DECISION UPHOLDS RIGHT TO PRIVACY IN DORM ROOM
Tim Burke, Manley Burke, tburke@manleyburke.com
A court of appeals in the State of Washington recently issued a decision1 which bodes well for the ability of students living in a fraternity house to protect their privacy while in the house.
A student at Washington State University was charged with residential burglary for stealing a guitar from another student’s room on a different floor of the dormitory in which he lived. He was arrested after a police officer walked the floor of his dormitory and listened at the door to conversations inside his room. The dormitory floor is generally off limits to all but residents of that floor unless they are guests of a resident. It required a key unique to that floor to enter. The police officer did not have the permission from any resident of that floor to be on the floor.
When confronted with the claim that the student had been arrested in violation of his Fourth Amendment rights against unauthorized search, the trial court found for the student and excluded all of the evidence seized in the student’s arrest and search of his room. In reviewing that decision, the Court of Appeals found that it required a two-part analysis:
“First, whether the individual has exhibited an actual subjective expectation of privacy, and second, whether the expectation is one society recognizes as reasonable.”

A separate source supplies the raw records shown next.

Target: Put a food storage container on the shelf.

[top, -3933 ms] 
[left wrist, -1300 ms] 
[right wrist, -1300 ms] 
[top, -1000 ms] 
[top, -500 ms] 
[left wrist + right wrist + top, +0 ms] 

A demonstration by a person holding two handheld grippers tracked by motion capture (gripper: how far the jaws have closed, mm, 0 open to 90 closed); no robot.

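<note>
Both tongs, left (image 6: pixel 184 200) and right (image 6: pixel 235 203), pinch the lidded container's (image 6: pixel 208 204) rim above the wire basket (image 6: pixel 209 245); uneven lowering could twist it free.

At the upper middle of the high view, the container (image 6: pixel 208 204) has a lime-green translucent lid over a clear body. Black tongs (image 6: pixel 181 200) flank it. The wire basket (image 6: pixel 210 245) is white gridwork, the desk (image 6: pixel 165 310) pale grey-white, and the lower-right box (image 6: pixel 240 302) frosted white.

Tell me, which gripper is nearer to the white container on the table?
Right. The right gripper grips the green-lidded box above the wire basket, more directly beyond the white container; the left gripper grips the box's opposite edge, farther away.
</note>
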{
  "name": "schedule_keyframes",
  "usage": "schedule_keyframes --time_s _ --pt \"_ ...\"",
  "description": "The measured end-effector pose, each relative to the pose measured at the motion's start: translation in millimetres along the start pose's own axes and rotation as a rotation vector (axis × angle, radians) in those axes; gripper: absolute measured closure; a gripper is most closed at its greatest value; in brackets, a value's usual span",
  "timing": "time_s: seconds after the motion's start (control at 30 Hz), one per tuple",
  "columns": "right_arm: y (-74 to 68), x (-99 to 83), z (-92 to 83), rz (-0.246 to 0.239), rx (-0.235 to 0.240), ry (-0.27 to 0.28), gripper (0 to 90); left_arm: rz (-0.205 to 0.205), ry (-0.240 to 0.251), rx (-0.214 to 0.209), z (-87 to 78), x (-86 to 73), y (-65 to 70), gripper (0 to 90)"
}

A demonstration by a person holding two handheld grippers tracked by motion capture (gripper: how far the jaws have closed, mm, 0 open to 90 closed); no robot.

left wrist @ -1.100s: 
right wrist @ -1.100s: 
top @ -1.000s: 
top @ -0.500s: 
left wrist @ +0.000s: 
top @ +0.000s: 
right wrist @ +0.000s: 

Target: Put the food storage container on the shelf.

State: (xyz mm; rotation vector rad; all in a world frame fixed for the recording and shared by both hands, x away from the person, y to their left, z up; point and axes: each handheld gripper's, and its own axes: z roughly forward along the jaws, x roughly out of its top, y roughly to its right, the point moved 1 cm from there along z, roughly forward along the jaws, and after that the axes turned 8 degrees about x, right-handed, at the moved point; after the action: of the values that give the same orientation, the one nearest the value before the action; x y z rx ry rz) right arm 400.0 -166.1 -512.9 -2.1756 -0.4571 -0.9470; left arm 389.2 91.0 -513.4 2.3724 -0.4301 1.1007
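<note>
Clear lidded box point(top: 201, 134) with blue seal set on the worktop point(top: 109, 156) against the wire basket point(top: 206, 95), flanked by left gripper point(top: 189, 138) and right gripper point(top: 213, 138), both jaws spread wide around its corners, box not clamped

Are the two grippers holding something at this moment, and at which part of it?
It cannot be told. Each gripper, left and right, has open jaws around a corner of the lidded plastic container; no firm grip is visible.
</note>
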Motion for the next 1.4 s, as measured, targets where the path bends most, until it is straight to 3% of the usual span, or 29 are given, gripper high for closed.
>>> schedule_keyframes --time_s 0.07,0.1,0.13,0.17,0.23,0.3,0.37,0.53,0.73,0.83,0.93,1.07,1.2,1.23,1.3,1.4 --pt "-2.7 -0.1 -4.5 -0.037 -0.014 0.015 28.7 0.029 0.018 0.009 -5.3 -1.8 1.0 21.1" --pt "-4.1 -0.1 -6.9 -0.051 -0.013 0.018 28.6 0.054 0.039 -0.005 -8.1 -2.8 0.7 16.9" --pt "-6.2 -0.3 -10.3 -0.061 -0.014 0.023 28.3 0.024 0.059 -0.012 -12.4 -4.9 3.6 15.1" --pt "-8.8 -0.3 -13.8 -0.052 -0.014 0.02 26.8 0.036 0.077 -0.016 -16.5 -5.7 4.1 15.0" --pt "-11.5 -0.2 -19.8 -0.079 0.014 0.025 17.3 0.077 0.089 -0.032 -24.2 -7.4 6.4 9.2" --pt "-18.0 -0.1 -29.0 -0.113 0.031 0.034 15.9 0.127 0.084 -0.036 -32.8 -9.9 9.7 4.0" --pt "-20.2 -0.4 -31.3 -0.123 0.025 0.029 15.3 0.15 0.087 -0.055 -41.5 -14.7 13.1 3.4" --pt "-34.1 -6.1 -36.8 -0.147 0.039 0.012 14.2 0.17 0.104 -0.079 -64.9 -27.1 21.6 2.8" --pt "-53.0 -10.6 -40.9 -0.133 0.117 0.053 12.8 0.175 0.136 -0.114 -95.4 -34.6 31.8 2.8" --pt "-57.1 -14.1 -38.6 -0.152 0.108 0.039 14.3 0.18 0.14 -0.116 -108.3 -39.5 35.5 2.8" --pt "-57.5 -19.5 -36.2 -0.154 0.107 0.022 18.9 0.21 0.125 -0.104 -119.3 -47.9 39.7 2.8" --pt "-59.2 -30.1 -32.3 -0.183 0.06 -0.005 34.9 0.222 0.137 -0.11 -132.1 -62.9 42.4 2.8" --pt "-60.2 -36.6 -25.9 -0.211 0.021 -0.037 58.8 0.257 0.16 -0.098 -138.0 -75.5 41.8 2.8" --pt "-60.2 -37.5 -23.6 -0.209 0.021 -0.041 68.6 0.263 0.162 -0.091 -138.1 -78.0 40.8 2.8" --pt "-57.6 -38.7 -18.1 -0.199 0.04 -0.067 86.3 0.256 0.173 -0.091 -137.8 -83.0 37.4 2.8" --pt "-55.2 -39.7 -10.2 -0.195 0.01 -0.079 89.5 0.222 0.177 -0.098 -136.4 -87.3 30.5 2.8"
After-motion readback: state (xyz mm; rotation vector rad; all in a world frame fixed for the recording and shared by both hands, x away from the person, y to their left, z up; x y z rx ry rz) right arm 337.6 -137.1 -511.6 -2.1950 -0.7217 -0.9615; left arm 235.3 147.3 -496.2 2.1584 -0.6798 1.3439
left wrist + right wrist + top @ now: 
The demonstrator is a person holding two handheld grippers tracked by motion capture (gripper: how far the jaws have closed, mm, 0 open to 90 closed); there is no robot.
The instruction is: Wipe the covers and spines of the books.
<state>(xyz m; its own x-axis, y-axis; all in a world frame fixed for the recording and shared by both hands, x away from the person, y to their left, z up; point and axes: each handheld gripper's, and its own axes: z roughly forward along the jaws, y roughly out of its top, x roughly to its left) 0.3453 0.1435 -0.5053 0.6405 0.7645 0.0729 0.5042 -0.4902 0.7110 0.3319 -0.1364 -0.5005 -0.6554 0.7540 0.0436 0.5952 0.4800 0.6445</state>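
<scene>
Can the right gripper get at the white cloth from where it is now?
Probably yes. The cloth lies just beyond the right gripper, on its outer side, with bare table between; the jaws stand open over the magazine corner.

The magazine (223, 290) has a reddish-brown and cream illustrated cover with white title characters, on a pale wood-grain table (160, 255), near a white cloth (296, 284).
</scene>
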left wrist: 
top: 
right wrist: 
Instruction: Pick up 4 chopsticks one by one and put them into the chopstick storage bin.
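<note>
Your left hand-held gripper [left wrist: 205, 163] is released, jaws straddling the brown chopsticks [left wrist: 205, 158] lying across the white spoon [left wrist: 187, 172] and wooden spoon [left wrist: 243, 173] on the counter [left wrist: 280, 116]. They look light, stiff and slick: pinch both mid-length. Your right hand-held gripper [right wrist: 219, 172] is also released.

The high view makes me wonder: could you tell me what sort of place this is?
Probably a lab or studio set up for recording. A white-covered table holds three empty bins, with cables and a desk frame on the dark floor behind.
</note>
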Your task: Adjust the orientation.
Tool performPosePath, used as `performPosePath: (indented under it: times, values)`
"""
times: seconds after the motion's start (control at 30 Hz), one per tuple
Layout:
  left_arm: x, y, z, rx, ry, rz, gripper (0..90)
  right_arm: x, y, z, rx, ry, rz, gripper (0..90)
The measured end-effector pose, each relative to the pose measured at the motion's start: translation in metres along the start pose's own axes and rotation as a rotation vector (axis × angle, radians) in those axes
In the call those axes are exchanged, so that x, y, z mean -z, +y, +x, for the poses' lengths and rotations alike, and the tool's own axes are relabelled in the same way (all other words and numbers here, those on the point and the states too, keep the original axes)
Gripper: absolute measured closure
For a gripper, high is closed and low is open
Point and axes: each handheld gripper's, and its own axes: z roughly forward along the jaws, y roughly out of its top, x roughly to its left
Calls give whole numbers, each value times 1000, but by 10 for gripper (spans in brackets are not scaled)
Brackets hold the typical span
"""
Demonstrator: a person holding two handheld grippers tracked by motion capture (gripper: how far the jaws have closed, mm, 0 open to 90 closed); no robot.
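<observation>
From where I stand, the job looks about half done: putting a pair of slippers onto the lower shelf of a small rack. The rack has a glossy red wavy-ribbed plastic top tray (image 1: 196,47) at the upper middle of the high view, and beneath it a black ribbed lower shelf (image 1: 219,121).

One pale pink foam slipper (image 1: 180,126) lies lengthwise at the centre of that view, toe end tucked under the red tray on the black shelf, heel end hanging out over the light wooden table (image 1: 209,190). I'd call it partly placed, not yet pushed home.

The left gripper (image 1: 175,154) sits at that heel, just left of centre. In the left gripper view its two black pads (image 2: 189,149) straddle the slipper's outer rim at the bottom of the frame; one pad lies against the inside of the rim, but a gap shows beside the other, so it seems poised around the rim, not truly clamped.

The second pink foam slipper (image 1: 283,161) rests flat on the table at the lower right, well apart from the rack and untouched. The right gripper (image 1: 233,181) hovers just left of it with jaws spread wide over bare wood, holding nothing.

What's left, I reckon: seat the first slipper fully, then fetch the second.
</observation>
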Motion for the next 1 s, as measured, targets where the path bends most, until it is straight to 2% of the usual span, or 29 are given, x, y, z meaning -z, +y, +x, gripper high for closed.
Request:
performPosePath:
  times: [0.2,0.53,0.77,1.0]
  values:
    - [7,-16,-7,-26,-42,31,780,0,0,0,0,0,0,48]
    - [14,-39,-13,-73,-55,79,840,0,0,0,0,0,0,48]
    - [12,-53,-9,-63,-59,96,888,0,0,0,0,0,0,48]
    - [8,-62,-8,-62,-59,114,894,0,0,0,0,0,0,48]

Nothng that previous courts have found that there is a privacy interest in the interior of an individual’s home, hotel room, motel room, room in a boarding house and dormitory rooms, the Court of Appeals found that the sixth floor hallway was also entitled to protection.
The Court cited with favor a federal court case from Illinois State University involving a fraternity house.2 In that case, the court noted that “… fraternity residents clearly have a greater expectation of privacy in the common areas of their residence than do tenants of an apartment building.” Unlike apartment dwellers who, according to the Federal Court, are “simply co-tenants sharing certain common areas,” fraternity members were more like “roommates in the same house.” The Washington Court ultimately held that the sixth floor hallway of the dormitory where the police officer had stood while listening at the door, was a private area. “Because of the intimate nature of the activities in the hallway – most remarkably towel-clad residents navigating the hallways to and from the shared shower facilities – it is reasonable to hold that this area is protected.”
It must be recognized that a member’s expectation of privacy in the common areas of a fraternity house can be lost by another member of the house inviting or authorizing entry into the Chapter House.
1 State of Washington v. Houvener, 186 P.3d 370 (2008).
2 Reardon v. Wroan, A11 F.2d 1025 (7th Cir. 1987).